* [RECORD EXCERPTS]
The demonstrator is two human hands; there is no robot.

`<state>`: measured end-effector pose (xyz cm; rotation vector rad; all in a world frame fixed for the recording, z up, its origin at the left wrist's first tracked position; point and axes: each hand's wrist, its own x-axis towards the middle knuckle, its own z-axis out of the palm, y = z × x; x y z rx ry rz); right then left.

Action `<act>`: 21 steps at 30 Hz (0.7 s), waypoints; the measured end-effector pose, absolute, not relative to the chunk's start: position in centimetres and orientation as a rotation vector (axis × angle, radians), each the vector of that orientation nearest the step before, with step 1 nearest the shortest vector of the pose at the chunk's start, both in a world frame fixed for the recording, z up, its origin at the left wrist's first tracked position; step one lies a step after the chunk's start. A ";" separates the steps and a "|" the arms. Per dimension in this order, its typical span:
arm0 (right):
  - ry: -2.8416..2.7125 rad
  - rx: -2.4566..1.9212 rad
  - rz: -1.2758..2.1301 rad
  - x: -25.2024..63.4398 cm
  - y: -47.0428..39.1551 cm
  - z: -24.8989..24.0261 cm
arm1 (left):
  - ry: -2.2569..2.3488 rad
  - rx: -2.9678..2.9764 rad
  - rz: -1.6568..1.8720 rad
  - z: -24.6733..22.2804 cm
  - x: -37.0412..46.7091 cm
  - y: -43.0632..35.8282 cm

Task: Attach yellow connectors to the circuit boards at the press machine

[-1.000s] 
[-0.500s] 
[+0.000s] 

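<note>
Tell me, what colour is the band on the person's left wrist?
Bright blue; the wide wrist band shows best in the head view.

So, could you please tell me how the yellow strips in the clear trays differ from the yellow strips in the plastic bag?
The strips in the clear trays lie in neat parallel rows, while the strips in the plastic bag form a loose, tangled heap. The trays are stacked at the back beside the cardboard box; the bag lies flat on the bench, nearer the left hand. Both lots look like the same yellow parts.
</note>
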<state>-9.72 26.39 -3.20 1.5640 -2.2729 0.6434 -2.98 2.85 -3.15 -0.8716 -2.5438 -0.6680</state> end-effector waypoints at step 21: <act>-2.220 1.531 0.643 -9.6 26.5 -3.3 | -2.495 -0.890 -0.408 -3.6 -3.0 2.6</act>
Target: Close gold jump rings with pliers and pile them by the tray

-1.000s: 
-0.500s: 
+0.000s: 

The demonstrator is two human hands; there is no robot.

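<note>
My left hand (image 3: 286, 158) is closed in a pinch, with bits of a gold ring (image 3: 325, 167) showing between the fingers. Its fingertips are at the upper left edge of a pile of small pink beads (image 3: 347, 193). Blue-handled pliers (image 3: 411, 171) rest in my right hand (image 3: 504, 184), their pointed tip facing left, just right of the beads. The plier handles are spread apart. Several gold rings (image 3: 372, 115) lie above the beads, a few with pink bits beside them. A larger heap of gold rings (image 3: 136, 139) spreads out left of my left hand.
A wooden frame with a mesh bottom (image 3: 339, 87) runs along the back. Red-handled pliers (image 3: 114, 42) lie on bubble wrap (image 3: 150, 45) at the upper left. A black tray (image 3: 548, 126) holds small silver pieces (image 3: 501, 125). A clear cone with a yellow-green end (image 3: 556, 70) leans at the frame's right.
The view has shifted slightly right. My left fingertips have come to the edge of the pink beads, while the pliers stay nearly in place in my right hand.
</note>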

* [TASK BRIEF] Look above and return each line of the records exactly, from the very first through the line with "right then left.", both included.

* [ANSWER FOR THIS EXERCISE]
The demonstrator is two human hands; there is no robot.

`<state>`: measured end-effector pose (xyz cm; rotation vector rad; all in a world frame fixed for the recording, z up, its origin at the left wrist's first tracked position; point and axes: each hand's wrist, its own x-axis towards the middle knuckle, its own z-axis out of the palm, y = z × x; x y z rx ry rz); right then left.

For this exercise, nothing more remains to be done.